Histoire et conflits
L’ermitage joua également un rôle dans l’histoire de la ville. En 1352, alors que Città di Castello redoutait une attaque des Visconti, la commune y fit installer une cloche destinée à donner l’alarme. Elle est encore présente aujourd’hui et porte la date de sa fabrication.
Un chapitre particulier s’ouvrit avec l’arrivée des Jésuates en 1365. Cet ordre, fondé par le bienheureux Giovanni Colombini de Sienne, reçut en donation des terres de la famille Guelfucci et s’établit à côté des Franciscains. Les relations furent tendues : les Jésuates se considéraient comme les maîtres des lieux grâce aux terres reçues en héritage, tandis que les Franciscains ne voulaient pas abandonner ce qu’ils considéraient désormais comme un lieu lié à saint François. Le conflit prit fin en 1401, lorsque la commune versa 50 florins aux Jésuates afin qu’ils quittent les lieux.
En 1431, Buon Riposo figurait déjà dans les registres des couvents franciscains observants de la région. À cette époque, il était devenu un véritable complexe conventuel, même si certains frères choisissaient encore de mener une vie érémitique dans les cavités rocheuses des environs, comme le frère Angelo en 1488.
En 1650, lorsque le pape Innocent X ordonna la fermeture des couvents comptant moins de dix religieux, Buon Riposo en abritait douze. Les Franciscains observants y restèrent jusqu’en 1864, à l’exception d’une période d’environ dix ans au début du XIXe siècle, durant l’occupation napoléonienne. En 1864, le couvent fut fermé par décret et vendu à des particuliers.
Aujourd’hui, Buon Riposo est toujours une propriété privée, mais le gardien des lieux accepte de l’ouvrir aux visiteurs sur réservation.
Le couvent
L’architecture de l’ermitage témoigne clairement des agrandissements réalisés au fil du temps.
À l’entrée se trouve un cloître à quatre portiques, avec les cellules des frères à l’étage et les autres espaces de service de la communauté conventuelle au rez-de-chaussée. Le plancher en bois du cloître d’origine est encore conservé.
La partie la plus ancienne de l’édifice, située à l’ouest, date de 1234. En 1352, l’ermitage fut transformé en couvent : l’église fut ajoutée et le cloître agrandi, avec ces arcades en brique qui donnent encore aujourd’hui ampleur et légèreté à l’espace.
L’église
L’édifice actuel date de 1402, mais il fut profondément remanié en 1641 par Pompeo dei Bourbon del Monte, seigneur de la région.
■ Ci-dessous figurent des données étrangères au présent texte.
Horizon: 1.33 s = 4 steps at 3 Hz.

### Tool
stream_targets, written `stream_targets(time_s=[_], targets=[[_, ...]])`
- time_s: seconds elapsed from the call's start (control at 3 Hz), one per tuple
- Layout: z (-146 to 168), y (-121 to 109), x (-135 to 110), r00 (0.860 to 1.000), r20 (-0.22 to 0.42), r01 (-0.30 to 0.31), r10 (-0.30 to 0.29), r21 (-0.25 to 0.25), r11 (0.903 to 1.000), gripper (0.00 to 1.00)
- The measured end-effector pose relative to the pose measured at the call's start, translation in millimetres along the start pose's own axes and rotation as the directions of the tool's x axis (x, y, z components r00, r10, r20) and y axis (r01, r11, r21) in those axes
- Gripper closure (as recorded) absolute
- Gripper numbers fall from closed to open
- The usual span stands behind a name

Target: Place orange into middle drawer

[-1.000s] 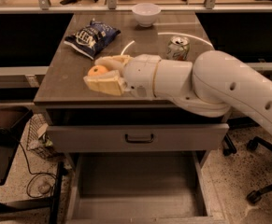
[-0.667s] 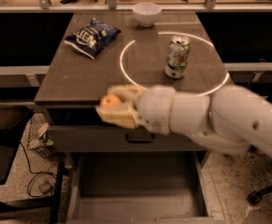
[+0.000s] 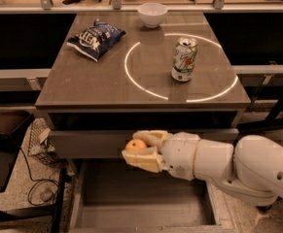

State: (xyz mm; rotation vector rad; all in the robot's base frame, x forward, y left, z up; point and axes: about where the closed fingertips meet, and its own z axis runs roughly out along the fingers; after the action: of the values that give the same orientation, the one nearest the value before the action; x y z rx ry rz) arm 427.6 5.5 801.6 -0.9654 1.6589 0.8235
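Below the front edge of the brown table (image 3: 92, 76), the cream claw (image 3: 130, 144) clasps the bright orange (image 3: 136, 145) over the grey middle drawer (image 3: 141, 198); blue bag (image 3: 96, 38), white bowl (image 3: 152, 13), white-green can (image 3: 184, 58).

There was one orange (image 3: 136, 145), clasped in the one gripper (image 3: 138, 149), which hung before the cabinet just above the one open middle drawer (image 3: 141, 195). On the one countertop (image 3: 82, 84) lay three things — one soda can (image 3: 184, 59), one white bowl (image 3: 152, 14), one chip bag (image 3: 96, 39) — and one closed drawer front (image 3: 85, 144) showed beneath
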Motion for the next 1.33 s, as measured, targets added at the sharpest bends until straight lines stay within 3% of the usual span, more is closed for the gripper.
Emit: stream_targets(time_s=[0.33,0.67,1.0,1.33], targets=[[-11,-18,69,0.993,-0.062,-0.098,0.1,0.022,0.9949,1.0],[-17,-27,109,0.983,-0.088,-0.155,0.158,0.041,0.987,1.0],[-10,-35,160,0.987,-0.089,-0.127,0.133,0.072,0.9894,1.0],[1,-44,189,0.992,-0.083,-0.083,0.09,0.092,0.9923,1.0]])
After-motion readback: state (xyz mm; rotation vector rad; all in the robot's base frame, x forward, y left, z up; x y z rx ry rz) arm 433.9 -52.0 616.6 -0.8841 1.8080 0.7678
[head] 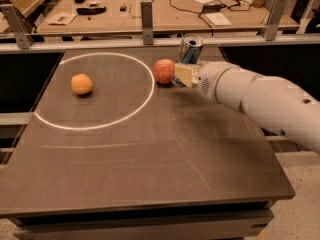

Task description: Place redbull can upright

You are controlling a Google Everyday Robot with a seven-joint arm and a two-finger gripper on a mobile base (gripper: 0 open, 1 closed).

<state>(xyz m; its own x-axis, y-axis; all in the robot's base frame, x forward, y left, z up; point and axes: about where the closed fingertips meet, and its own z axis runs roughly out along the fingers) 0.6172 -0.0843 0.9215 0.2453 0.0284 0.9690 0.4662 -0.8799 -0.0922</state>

On y accède par le cloître à quatre portiques, qui mène directement à la zone de l’abside.
L’église présente un plan rectangulaire couvert de voûtes. La couverture de l’abside est probablement antérieure à la reconstruction du XVe siècle.
À l’intérieur, les fresques du XVe siècle ont été fortement altérées par les travaux réalisés à l’époque baroque. On distingue encore une Crucifixion avec saint Bernardin, probablement de l’école siennoise, une Vierge à l’Enfant et une troisième fresque clairement inspirée de Giotto. Les sinopies représentant des anges de part et d’autre du portail sont particulièrement intéressantes.
L’église compte trois autels, ornés de sculptures baroques, de statues et de putti. Sur le maître-autel, commandé par Pompeo del Monte, une belle structure en bois encadre un retable représentant la Crucifixion, avec, de part et d’autre, la Vierge et des saints. Par son style, la composition est proche de Raphaël, qui fit ses débuts artistiques à Città di Castello.
Plusieurs reliques sont conservées dans l’abside, notamment deux crânes placés dans une vitrine, l’un masculin et l’autre féminin. Selon les chroniques, le bienheureux Stefano, membre de la communauté conventuelle de Buon Riposo, profondément bouleversé par le fait que sa mère était morte en couches en lui donnant naissance, avait toujours souhaité garder son crâne auprès de lui afin de le vénérer, jusque dans sa sépulture. Cette hypothèse semble confirmée par une fresque murale représentant le bienheureux Stefano tenant un crâne à la main. Il ne reste aujourd’hui aucune trace de l’ancien chœur en bois de l’abside.
À peu près au milieu de la nef se trouve l’accès à une petite chapelle dédiée à saint François d’Assise, où, selon la tradition, le saint se retirait pour méditer.